Personal information
- Born: 12 December 1936 Uście Biskupie, Poland (today Ustia, Ukraine)
- Died: 23 March 2024 (aged 87) Austin, Texas
- Listed height: 6 ft 0 in (1.83 m)
- Listed weight: 185 lb (84 kg)

Career information
- High school: Travis High School
- College: The University of Texas

Career history
- 1956-1958: Texas

= Fred Bednarski =

American football player (1936–2024)

Ferdynard "Fred" Z. Bednarski, Jr. (12 December 1936 – 23 March 2024) was an American football player who, as a placekicker for the Texas Longhorns, kicked the first "soccer-style" field goal in American football history. He is often credited with introducing the "soccer-style" kick to American football, which revolutionized the element of place-kicking in the sport.

==Early life==
Born in Uście Biskupie, Poland (now in Ukraine), on 12 December 1936, before Soviet and then German occupation of the country in World War II, his family was taken to a Nazi labor camp outside of Salzburg, Austria in 1942, where they would spend three years. He considered himself fortunate for having been taken a "labor" or "concentration" camp rather than an extermination camp, as was the fate for many other Polish families. At the camps, when they could find some free time, Bednarski recalls playing games with other camp detainees using makeshift soccer balls constructed from rolled-up socks. He and his family were freed from the camps by American soldiers in 1945, but as there hometown had become part of the Soviet Union (as part of Ukraine) they did not go home.

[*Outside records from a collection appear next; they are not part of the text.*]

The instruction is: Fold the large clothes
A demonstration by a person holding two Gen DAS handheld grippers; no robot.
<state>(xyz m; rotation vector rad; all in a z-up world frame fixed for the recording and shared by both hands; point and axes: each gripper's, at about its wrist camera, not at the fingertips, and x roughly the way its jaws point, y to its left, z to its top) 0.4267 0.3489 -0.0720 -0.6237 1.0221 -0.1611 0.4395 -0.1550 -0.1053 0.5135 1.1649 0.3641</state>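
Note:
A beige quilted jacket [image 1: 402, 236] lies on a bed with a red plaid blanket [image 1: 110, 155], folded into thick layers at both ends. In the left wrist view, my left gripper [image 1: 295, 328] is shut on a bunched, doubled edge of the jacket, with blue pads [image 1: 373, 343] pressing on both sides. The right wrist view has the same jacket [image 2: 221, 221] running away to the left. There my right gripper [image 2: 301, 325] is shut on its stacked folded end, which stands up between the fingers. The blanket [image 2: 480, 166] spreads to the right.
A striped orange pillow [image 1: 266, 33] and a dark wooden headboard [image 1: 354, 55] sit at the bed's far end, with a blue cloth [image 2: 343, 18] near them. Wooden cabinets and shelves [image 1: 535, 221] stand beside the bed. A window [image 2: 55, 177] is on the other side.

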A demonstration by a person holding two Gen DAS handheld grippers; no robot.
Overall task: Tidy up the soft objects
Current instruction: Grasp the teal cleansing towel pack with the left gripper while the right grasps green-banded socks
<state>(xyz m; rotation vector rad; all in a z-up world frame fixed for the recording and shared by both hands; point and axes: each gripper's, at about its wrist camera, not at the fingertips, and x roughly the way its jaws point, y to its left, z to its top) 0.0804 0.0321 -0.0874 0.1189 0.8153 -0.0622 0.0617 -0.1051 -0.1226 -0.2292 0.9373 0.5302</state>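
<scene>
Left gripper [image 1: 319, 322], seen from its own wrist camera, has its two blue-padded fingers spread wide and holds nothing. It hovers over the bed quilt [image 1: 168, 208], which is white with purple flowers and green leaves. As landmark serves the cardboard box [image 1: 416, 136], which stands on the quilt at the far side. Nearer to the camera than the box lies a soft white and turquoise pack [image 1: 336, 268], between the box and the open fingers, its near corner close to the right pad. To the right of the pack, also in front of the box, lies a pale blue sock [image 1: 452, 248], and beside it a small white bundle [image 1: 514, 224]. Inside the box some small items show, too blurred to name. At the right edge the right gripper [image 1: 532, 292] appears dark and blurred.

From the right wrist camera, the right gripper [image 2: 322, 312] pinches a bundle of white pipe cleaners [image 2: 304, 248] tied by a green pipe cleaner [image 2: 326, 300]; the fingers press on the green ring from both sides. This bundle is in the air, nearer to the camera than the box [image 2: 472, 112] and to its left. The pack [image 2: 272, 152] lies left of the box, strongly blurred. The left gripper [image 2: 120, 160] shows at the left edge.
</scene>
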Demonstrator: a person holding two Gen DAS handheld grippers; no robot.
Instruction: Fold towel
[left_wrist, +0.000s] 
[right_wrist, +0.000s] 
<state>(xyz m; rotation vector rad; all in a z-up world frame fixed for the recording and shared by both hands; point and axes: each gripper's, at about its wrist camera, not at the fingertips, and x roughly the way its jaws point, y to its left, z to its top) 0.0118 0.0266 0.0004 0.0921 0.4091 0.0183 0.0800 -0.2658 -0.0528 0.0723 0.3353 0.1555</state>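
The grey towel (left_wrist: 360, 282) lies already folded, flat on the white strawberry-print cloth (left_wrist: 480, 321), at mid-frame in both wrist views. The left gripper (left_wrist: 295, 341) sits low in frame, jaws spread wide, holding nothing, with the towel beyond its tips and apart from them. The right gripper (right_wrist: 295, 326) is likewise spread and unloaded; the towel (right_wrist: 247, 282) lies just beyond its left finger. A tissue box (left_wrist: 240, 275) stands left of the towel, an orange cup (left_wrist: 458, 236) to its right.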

They lived in a displaced persons camp for three years before they finally immigrated to Smithville, Texas in 1949.

Later they moved to Austin, Texas where he was a kicker and punter at Fulmore Junior High School. At Travis High School he was an all-city fullback and kicker.

==Career==
Bednarski's football career began with the Texas Longhorns where he was invited by then head coach Ed Price to walk on in 1955.

He became the kicker in 1956, but was used only for kick-offs - because of rules that didn't allow for a kicking specialist to kick point afters. In 1956 a scout for future head coach Darrell Royal of the Washington Huskies returned from scouting Texas and was impressed with Bednarski and his "soccer-style" kick. In contrast to the traditional football place kick in universal use at the time, in which the kicker would approach the placement from directly behind and strike the ball with his toe, Bednarski approached the placement from roughly a 45-degree angle and struck the ball with the instep of his foot, swinging his leg in a "golf club"-like motion.

On 19 October 1957, Bednarski kicked the first-ever "soccer-style" field goal in American football history, giving the team a 3-0 lead against Arkansas with the 38-yard kick. That season he helped the team reach the 1958 Sugar Bowl and finish ranked #11. It was the only field goal of his career.

In 1958, he played running back in 3 games, carrying the ball twice for 5 yards.

His son, Fred Bednarski III also played football at Texas in 1988.

==After College==
Bednarski joined the military and played a role in securing the integration of the University of Mississippi. He went into business, including running a grocery store for years and lived and worked in Texas. He died on 23 March 2024, at the age of 87.